Así, la primera pregunta que surge es ¿quién
padece con el consumo por el cual se consulta? A primera vista
uno se vería tentado a responder que los que padecen son
los otros que vienen y reclaman “con él hay que hacer
algo”. Ahora bien ¿hacer qué?
Mi experiencia clínica con familiares y pacientes adictos
me permite afirmar, que cuando se interna a un paciente con el
único propósito de que no consuma, la aparente abstinencia
lograda se desvanecerá en cuanto concluya el breve o prolongado
periodo de aislamiento. Entonces, sin descartar a priori el recurso
terapéutico de la internación, para que éste
no se convierta en un instrumento iatrogénico, será
necesario que vaya acompañado de un dispositivo que permita
que los efectos se mantengan más allá del tiempo
de internación, sino el trabajo habrá sido en vano.

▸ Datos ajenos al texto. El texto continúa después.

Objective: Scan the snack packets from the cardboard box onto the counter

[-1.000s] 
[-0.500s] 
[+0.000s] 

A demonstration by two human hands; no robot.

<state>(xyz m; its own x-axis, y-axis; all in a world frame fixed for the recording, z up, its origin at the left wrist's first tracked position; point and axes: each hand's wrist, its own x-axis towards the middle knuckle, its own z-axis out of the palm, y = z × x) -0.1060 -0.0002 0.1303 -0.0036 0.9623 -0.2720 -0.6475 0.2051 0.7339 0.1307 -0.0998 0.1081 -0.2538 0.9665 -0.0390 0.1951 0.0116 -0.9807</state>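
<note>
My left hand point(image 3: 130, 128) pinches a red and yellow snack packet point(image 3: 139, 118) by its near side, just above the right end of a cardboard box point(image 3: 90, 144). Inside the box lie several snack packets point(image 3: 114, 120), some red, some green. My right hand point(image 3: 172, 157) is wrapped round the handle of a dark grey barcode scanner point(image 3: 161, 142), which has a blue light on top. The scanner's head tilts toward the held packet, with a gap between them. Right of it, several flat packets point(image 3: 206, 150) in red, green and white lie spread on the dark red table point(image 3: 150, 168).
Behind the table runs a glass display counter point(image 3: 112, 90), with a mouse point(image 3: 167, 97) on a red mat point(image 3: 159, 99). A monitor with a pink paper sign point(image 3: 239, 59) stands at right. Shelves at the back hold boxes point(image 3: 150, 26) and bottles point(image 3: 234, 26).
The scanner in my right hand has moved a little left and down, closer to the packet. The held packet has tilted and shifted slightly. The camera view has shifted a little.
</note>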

Por eso la propuesta más adecuada es la implementación
de un dispositivo de tratamiento, sea ambulatorio o de internación,
que contemple siempre en su estructura un tratamiento psicoterapéutico
para revisar las condiciones que dieron lugar al fenómeno
por el cual se produjo la consulta y lograr, además, la
construcción de condiciones más apropiadas que contemplen
la singularidad de cada paciente.
Por eso, la definición del marco en que será llevado
a cabo cada tratamiento - ambulatorio, Hospital de día,
o internación -, tendrá siempre en cuenta las características
de cada paciente, sin esquemas prefijados, ni programas preestablecidos,
proponiéndose el tratamiento del caso por caso.